▶ Task
Transcribe each record exactly. Include every one.

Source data
# # # # #

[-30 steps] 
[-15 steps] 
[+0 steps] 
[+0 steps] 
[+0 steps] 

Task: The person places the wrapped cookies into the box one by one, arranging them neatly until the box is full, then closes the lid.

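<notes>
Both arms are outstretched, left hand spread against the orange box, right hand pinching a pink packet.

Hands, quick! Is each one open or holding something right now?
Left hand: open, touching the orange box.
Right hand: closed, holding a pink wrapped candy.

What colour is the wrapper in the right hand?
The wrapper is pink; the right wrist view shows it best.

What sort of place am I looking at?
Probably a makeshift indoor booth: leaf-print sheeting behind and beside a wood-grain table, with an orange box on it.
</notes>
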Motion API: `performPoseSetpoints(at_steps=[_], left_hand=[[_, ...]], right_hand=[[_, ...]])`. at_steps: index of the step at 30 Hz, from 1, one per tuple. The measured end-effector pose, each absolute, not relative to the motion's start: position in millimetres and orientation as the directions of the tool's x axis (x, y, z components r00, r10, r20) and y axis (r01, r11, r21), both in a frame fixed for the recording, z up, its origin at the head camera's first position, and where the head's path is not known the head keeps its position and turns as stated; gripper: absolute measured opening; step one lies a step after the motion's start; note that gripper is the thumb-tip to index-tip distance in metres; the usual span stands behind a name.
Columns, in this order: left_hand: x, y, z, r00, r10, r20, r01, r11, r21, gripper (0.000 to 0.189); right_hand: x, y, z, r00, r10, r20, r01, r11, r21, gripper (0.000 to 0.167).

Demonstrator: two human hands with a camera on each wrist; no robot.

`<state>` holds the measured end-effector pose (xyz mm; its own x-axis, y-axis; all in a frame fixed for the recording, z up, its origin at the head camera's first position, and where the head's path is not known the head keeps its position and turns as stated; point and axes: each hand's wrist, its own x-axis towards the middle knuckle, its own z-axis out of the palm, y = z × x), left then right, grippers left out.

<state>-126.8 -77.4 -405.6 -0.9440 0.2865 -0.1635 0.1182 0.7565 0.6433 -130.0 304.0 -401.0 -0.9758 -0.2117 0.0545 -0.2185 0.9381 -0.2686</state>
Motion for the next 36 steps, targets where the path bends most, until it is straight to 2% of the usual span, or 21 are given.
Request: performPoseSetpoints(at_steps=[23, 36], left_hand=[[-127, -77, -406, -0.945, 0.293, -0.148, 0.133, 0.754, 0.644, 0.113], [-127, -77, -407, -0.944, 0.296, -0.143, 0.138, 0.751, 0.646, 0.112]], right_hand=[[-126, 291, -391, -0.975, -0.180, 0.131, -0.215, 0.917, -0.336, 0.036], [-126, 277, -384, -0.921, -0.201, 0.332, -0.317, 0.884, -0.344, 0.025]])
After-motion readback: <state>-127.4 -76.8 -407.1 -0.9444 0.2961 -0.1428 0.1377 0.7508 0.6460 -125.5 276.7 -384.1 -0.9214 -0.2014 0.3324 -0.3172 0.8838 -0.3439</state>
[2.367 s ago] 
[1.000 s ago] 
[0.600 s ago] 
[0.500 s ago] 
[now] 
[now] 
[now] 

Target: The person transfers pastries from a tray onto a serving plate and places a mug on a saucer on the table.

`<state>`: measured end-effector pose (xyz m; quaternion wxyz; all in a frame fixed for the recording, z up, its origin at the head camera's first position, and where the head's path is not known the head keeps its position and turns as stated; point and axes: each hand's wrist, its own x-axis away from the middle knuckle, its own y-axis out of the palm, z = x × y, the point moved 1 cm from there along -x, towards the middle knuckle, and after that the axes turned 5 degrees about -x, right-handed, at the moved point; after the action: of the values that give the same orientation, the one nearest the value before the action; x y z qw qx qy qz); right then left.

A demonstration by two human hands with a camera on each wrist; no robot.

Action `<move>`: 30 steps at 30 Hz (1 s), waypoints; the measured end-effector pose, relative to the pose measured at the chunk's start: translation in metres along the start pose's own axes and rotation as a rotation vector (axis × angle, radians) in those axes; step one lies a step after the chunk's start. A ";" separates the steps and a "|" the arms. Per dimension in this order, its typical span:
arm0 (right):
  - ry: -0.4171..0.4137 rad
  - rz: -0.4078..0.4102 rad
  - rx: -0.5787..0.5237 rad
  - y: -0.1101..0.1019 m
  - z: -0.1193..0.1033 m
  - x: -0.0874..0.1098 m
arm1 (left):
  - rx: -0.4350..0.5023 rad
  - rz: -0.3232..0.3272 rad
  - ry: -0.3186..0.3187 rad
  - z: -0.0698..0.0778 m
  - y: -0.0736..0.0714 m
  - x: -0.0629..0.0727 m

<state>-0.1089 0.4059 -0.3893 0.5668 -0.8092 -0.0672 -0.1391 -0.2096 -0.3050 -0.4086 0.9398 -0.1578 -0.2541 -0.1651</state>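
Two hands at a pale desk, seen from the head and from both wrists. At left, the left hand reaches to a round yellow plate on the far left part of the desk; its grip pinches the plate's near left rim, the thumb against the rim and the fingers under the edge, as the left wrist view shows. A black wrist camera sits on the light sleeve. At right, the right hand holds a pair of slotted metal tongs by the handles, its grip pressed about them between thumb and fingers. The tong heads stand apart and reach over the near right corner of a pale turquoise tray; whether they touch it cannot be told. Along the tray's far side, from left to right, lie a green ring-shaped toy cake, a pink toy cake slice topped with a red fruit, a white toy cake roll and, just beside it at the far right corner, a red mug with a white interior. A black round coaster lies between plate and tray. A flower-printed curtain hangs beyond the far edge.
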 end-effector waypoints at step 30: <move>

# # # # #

▶ Response to the exercise
[-30 steps] 
[-15 steps] 
[+0 steps] 
[+0 steps] 
[+0 steps] 

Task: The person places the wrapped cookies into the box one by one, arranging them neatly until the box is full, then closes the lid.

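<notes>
Both arms are outstretched, left hand spread against the orange box, right hand pinching a pink packet.

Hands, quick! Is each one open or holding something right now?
Left hand: open, touching the orange box.
Right hand: closed, holding a pink wrapped candy.

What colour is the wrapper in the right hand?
The wrapper is pink; the right wrist view shows it best.

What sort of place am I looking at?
Probably a makeshift indoor booth: leaf-print sheeting behind and beside a wood-grain table, with an orange box on it.
</notes>
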Motion API: `performPoseSetpoints(at_steps=[_], left_hand=[[_, ...]], right_hand=[[_, ...]])`. at_steps: index of the step at 30 Hz, from 1, one per tuple. The measured end-effector pose, each absolute, not relative to the motion's start: position in millimetres and orientation as the directions of the tool's x axis (x, y, z components r00, r10, r20) and y axis (r01, r11, r21), both in a frame fixed for the recording, z up, its origin at the head camera's first position, and where the head's path is not known the head keeps its position and turns as stated; gripper: absolute measured opening; step one lies a step after the motion's start; note that gripper is the thumb-tip to index-tip distance in metres; the usual span stands behind a name.
Columns, in this order: left_hand: x, y, z, r00, r10, r20, r01, r11, r21, gripper (0.000 to 0.189); right_hand: x, y, z, r00, r10, r20, r01, r11, r21, gripper (0.000 to 0.167).

Demonstrator: two human hands with a camera on each wrist; no robot.

`<state>` holds the measured end-effector pose (xyz mm; its own x-axis, y-axis; all in a frame fixed for the recording, z up, its origin at the head camera's first position, and where the head's path is not known the head keeps its position and turns as stated; point and axes: each hand's wrist, its own x-axis towards the middle knuckle, its own z-axis out of the palm, y = z × x), left then right, grippers left out.

<state>-126.8 -77.4 -405.6 -0.9440 0.2865 -0.1635 0.1182 0.7565 0.6433 -130.0 304.0 -401.0 -0.9758 -0.2117 0.0545 -0.2185 0.9381 -0.2686</state>
Motion for the next 36 steps, targets where the path bends most, until it is straight to 2% of the usual span, or 21 are given.
Request: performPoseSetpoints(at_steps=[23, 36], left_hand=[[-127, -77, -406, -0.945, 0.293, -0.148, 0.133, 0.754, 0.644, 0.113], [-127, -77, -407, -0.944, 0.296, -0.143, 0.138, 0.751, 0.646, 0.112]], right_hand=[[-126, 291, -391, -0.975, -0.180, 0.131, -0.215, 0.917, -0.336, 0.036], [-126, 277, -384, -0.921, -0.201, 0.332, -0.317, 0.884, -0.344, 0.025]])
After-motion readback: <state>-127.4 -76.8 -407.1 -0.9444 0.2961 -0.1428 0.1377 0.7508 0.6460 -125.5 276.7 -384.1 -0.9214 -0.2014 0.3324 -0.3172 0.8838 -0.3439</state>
[2.367 s ago] 
[1.000 s ago] 
[0.600 s ago] 
[0.500 s ago] 
[now] 
[now] 
[now] 

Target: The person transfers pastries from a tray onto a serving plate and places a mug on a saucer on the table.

`<state>`: measured end-effector pose (xyz m; quaternion wxyz; all in a frame fixed for the recording, z up, its origin at the head camera's first position, and where the head's path is not known the head keeps its position and turns as stated; point and axes: each hand's wrist, its own x-axis away from the middle knuckle, its own y-axis out of the palm, z = x × y, the point moved 1 cm from there along -x, towards the middle knuckle, and after that the axes turned 5 degrees about -x, right-handed, at the moved point; after the action: of the values that give the same orientation, the one nearest the value before the action; x y z qw qx qy qz); right then left.

A demonstration by two human hands with a camera on each wrist; no robot.

Action `<move>`: 30 steps at 30 Hz (1 s), waypoints; the measured end-effector pose, relative to the pose measured at the chunk's start: translation in metres along the start pose's own axes and rotation as a rotation vector (axis × angle, radians) in those axes; step one lies a step after the chunk's start. A ";" separates the steps and a "|" the arms. Per dimension in this order, its typical span:
arm0 (right):
  - ry: -0.4171..0.4137 rad
  - rz: -0.4078..0.4102 rad
  - rx: -0.5787..0.5237 rad
  - y: -0.1101..0.1019 m
  - z: -0.1193..0.1033 m
  - x: -0.0874..0.1098 m
arm1 (left):
  - rx: -0.4350..0.5023 rad
  - rz: -0.3232..0.3272 rad
  - ry: -0.3186..0.3187 rad
  - z: -0.0698..0.0778 m
  - y: -0.0736..0.0714 m
  - x: -0.0629..0.0727 m

<state>-0.1089 0.4059 -0.3893 0.5668 -0.8092 -0.0672 -0.1391 -0.2096 -0.3050 -0.4086 0.9398 -0.1578 -0.2541 -0.1651</state>
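Two hands at a pale desk, seen from the head and from both wrists. At left, the left hand reaches to a round yellow plate on the far left part of the desk; its grip pinches the plate's near left rim, the thumb against the rim and the fingers under the edge, as the left wrist view shows. A black wrist camera sits on the light sleeve. At right, the right hand holds a pair of slotted metal tongs by the handles, its grip pressed about them between thumb and fingers. The tong heads stand apart and reach over the near right corner of a pale turquoise tray; whether they touch it cannot be told. Along the tray's far side, from left to right, lie a green ring-shaped toy cake, a pink toy cake slice topped with a red fruit, a white toy cake roll and, just beside it at the far right corner, a red mug with a white interior. A black round coaster lies between plate and tray. A flower-printed curtain hangs beyond the far edge.
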 end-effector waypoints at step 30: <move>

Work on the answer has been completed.